### What is expected
In the entries that follow, find the line containing "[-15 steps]" and the line containing "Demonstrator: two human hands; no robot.", then retype exactly the lines from the first through the second, pictures excluded.

### Exercise material
Start of Block

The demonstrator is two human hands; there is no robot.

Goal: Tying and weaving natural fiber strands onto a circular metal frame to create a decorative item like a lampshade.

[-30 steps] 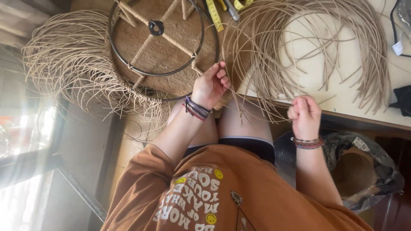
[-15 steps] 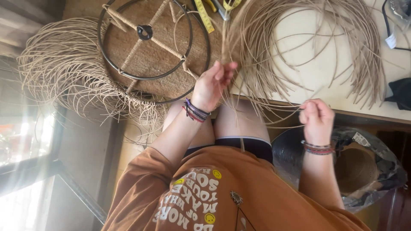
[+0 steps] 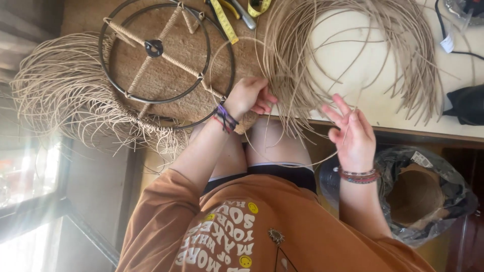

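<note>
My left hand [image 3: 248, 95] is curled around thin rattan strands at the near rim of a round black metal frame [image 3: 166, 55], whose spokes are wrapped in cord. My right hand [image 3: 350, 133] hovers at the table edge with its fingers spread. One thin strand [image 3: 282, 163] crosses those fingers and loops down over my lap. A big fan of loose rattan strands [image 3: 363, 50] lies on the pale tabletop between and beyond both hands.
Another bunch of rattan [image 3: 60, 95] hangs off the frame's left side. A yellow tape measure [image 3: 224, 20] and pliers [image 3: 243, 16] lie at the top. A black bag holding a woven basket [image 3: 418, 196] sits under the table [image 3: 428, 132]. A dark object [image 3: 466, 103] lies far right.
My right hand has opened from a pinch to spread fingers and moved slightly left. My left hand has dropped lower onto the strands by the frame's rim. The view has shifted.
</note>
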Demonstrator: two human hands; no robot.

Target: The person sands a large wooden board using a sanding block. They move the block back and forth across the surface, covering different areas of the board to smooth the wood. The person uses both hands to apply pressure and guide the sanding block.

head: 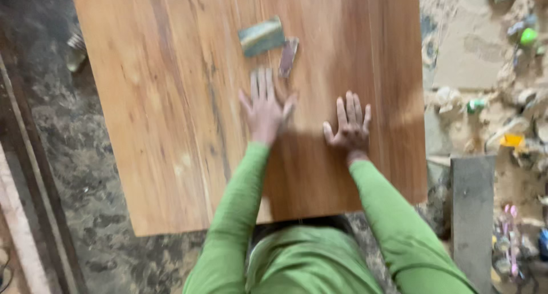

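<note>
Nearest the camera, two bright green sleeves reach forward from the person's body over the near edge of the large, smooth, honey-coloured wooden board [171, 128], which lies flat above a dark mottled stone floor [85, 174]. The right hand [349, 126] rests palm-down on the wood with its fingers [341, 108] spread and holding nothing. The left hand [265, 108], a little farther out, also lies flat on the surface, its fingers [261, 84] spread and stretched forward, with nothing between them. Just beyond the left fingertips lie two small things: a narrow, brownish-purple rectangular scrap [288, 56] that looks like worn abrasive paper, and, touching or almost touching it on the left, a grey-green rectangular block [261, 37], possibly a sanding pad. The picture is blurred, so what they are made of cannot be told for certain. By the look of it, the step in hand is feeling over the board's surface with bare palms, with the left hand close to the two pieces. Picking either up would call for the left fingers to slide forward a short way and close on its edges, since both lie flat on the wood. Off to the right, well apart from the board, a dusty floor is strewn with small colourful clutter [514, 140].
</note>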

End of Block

### Response
[-15 steps] 
[+0 steps] 

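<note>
My left hand [image 3: 248, 95] is curled around thin rattan strands at the near rim of a round black metal frame [image 3: 166, 55], whose spokes are wrapped in cord. My right hand [image 3: 350, 133] hovers at the table edge with its fingers spread. One thin strand [image 3: 282, 163] crosses those fingers and loops down over my lap. A big fan of loose rattan strands [image 3: 363, 50] lies on the pale tabletop between and beyond both hands.
Another bunch of rattan [image 3: 60, 95] hangs off the frame's left side. A yellow tape measure [image 3: 224, 20] and pliers [image 3: 243, 16] lie at the top. A black bag holding a woven basket [image 3: 418, 196] sits under the table [image 3: 428, 132]. A dark object [image 3: 466, 103] lies far right.
My right hand has opened from a pinch to spread fingers and moved slightly left. My left hand has dropped lower onto the strands by the frame's rim. The view has shifted.
</note>
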Demonstrator: two human hands; no robot.

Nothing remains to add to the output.